◆ BRIEF
Pictures should be left out when the listing below is repeated word for word.

◆ DATA PROVIDED
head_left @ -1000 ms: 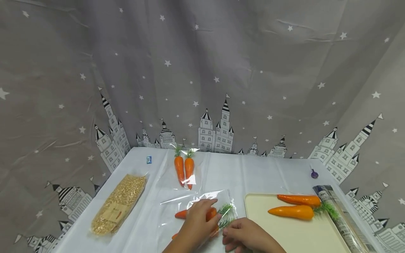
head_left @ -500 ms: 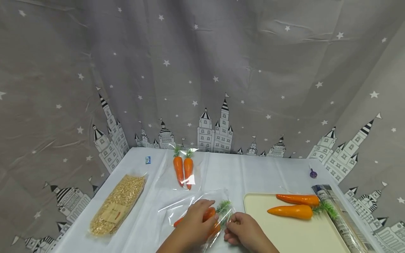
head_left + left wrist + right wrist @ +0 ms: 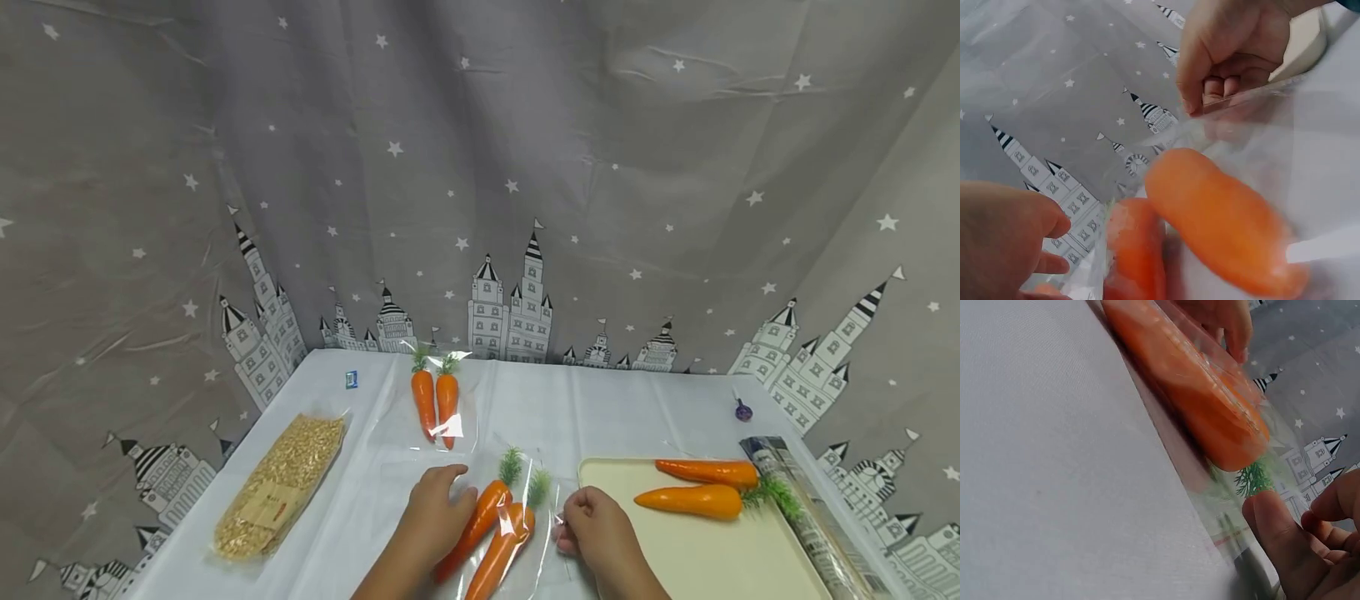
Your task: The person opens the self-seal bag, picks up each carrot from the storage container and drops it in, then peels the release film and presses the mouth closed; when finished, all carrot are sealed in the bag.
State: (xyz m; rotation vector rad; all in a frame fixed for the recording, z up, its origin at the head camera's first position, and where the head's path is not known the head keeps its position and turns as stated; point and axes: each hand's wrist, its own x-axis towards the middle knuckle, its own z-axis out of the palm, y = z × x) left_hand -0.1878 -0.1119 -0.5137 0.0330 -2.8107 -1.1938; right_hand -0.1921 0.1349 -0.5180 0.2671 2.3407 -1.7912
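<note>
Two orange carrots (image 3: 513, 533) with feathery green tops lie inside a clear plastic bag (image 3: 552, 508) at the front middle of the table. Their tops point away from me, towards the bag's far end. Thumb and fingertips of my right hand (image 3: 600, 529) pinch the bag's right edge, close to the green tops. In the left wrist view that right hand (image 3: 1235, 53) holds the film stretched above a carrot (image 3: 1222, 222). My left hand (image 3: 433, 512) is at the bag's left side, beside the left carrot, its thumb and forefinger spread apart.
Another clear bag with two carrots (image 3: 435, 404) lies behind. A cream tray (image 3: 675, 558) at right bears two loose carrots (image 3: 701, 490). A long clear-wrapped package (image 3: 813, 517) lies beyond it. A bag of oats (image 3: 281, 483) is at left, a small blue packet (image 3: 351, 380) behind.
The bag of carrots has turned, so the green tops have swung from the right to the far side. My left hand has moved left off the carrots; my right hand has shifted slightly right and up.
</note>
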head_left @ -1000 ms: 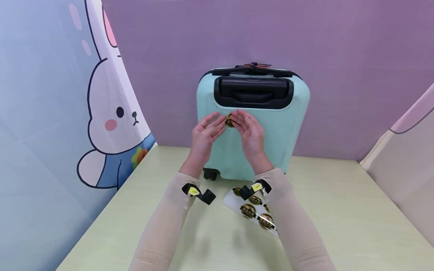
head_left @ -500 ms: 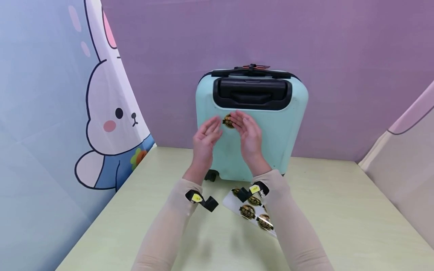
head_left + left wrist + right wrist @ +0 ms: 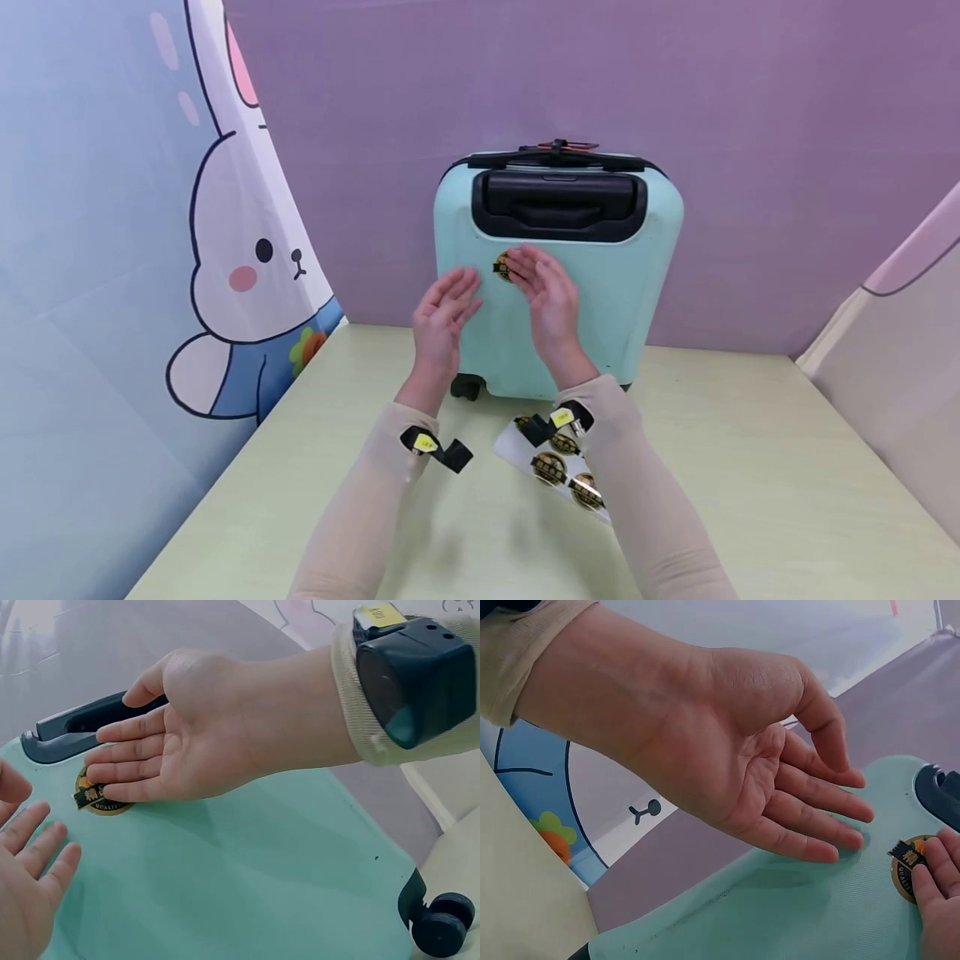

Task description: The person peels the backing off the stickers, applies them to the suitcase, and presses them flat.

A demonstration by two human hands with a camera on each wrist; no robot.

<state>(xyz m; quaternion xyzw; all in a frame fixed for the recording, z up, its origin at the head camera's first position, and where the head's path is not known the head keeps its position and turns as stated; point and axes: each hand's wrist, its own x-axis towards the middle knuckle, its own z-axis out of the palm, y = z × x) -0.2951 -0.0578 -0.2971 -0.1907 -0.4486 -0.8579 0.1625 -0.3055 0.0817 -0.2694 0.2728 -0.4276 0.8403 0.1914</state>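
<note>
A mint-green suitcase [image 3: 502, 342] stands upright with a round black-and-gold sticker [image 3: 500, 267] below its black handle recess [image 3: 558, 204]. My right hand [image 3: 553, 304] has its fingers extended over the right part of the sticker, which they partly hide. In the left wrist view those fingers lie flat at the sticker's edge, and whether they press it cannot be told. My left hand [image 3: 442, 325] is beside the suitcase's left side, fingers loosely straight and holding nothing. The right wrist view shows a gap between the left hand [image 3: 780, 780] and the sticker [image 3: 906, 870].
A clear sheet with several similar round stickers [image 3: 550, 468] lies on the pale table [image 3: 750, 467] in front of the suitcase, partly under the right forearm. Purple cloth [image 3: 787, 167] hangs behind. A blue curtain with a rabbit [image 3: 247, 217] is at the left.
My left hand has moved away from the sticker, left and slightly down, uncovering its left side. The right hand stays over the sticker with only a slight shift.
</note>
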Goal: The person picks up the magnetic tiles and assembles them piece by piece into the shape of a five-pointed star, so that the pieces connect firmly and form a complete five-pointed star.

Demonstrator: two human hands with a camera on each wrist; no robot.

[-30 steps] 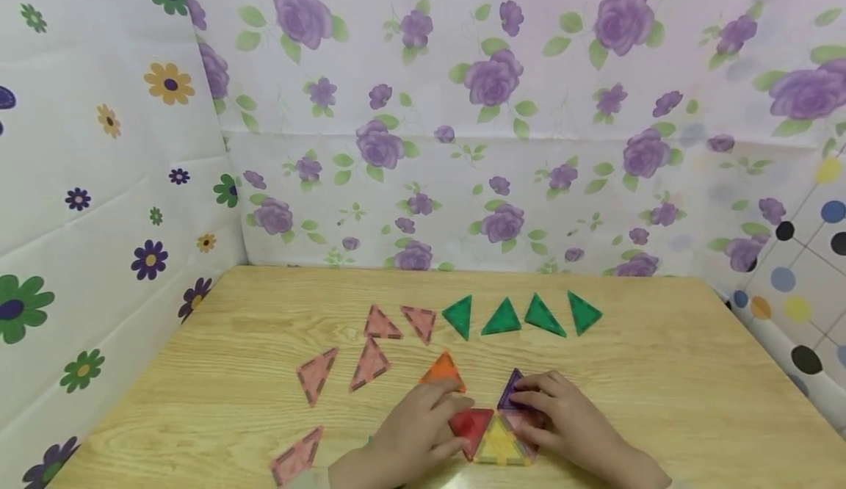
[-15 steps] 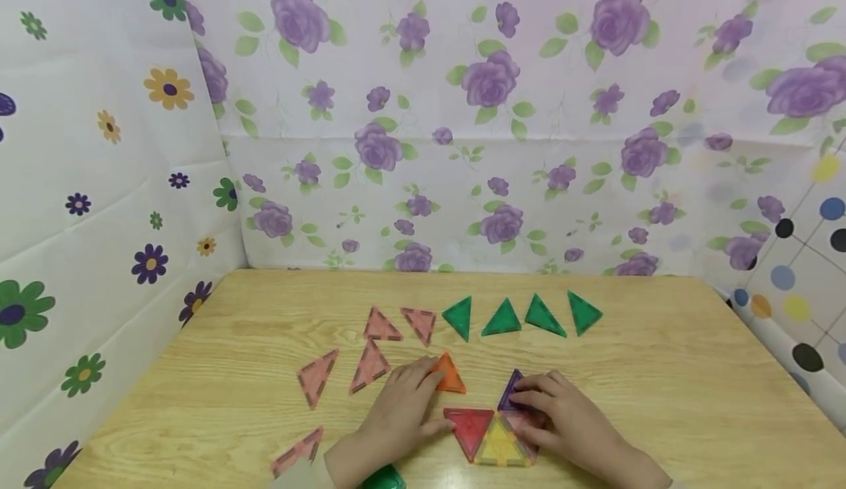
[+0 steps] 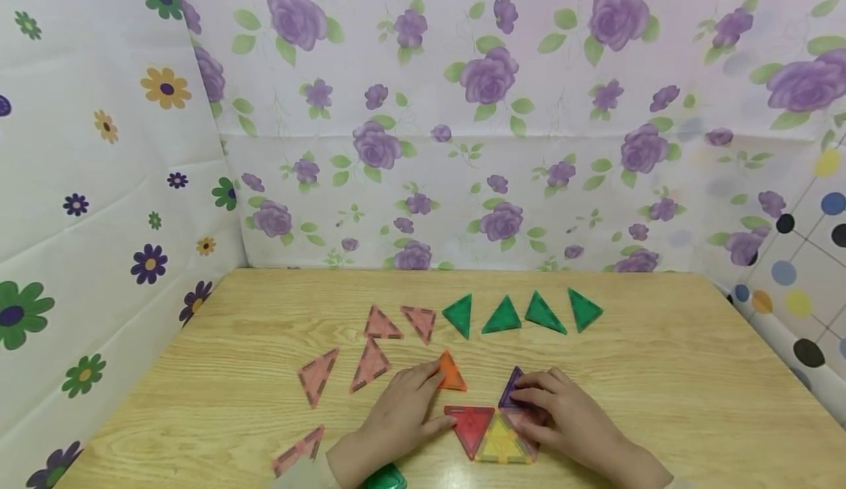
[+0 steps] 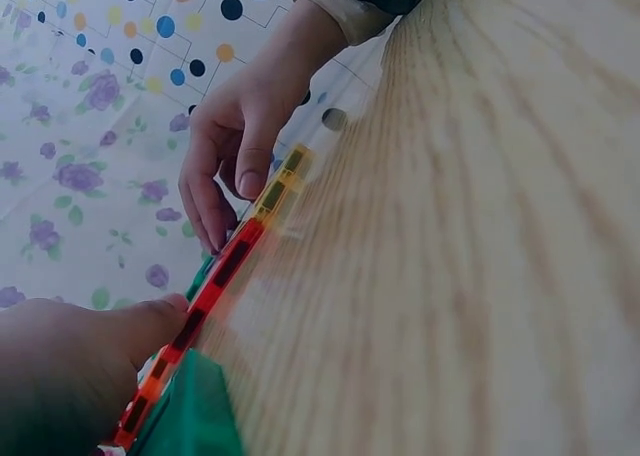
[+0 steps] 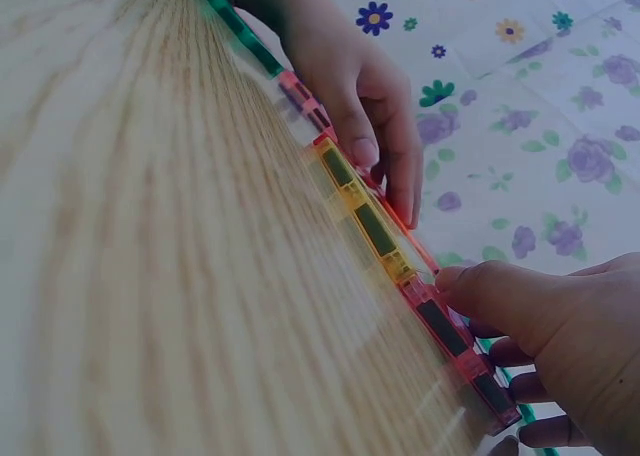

◆ ANSWER TO THE PROBLEM
head_left @ -1000 ms: 
head_left @ -500 ms: 
head_left + left wrist + right wrist @ +0 ms: 
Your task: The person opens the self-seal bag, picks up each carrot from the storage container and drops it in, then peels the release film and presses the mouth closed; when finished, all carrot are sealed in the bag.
State: (xyz m; rotation vector rad; all in a frame fixed for the recording, z up, its origin at the head camera's first position, and where the head's path is not known the head keeps its position and turns as stated; point and axes: each hand's wrist, its own x-axis towards the middle knuckle, its own z-axis out of the palm, y = z × x) left_hand -0.1878 -0.1119 -0.5137 0.0330 -2.8107 -1.1938; right_hand -0.1921 0.1349 -0.5180 0.2671 2.3407 -1.7912
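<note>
Two orange carrots (image 3: 513, 533) with feathery green tops lie inside a clear plastic bag (image 3: 552, 508) at the front middle of the table. Their tops point away from me, towards the bag's far end. Thumb and fingertips of my right hand (image 3: 600, 529) pinch the bag's right edge, close to the green tops. In the left wrist view that right hand (image 3: 1235, 53) holds the film stretched above a carrot (image 3: 1222, 222). My left hand (image 3: 433, 512) is at the bag's left side, beside the left carrot, its thumb and forefinger spread apart.
Another clear bag with two carrots (image 3: 435, 404) lies behind. A cream tray (image 3: 675, 558) at right bears two loose carrots (image 3: 701, 490). A long clear-wrapped package (image 3: 813, 517) lies beyond it. A bag of oats (image 3: 281, 483) is at left, a small blue packet (image 3: 351, 380) behind.
The bag of carrots has turned, so the green tops have swung from the right to the far side. My left hand has moved left off the carrots; my right hand has shifted slightly right and up.
</note>
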head_left @ -1000 ms: 
head_left @ -500 ms: 
head_left + left wrist + right wrist @ +0 ms: 

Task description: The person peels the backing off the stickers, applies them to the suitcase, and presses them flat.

A demonstration by two human hands with a camera on each wrist; no robot.

<state>(xyz m; quaternion xyzw; all in a frame fixed for the recording, z up, its origin at the head camera's first position, and where the head's path is not known the head keeps its position and turns as stated; point and axes: each hand's wrist, its own x-axis towards the middle knuckle, its own z-axis out of the palm, y = z × x) -0.2951 -0.0578 -0.2971 -0.1907 -0.4486 -0.8579 0.1625 -0.3055 0.0817 -0.2694 0.2728 -0.4276 0.8403 0.1914</state>
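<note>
A mint-green suitcase [image 3: 502, 342] stands upright with a round black-and-gold sticker [image 3: 500, 267] below its black handle recess [image 3: 558, 204]. My right hand [image 3: 553, 304] has its fingers extended over the right part of the sticker, which they partly hide. In the left wrist view those fingers lie flat at the sticker's edge, and whether they press it cannot be told. My left hand [image 3: 442, 325] is beside the suitcase's left side, fingers loosely straight and holding nothing. The right wrist view shows a gap between the left hand [image 3: 780, 780] and the sticker [image 3: 906, 870].
A clear sheet with several similar round stickers [image 3: 550, 468] lies on the pale table [image 3: 750, 467] in front of the suitcase, partly under the right forearm. Purple cloth [image 3: 787, 167] hangs behind. A blue curtain with a rabbit [image 3: 247, 217] is at the left.
My left hand has moved away from the sticker, left and slightly down, uncovering its left side. The right hand stays over the sticker with only a slight shift.
</note>
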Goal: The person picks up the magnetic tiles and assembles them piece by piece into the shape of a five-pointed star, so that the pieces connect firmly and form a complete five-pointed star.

Demonstrator: two human hands with a camera on each wrist; no robot.

[-30 steps] 
[-15 steps] 
[+0 steps] 
[+0 steps] 
[+0 steps] 

Besides this answer, the exercise requires nothing else.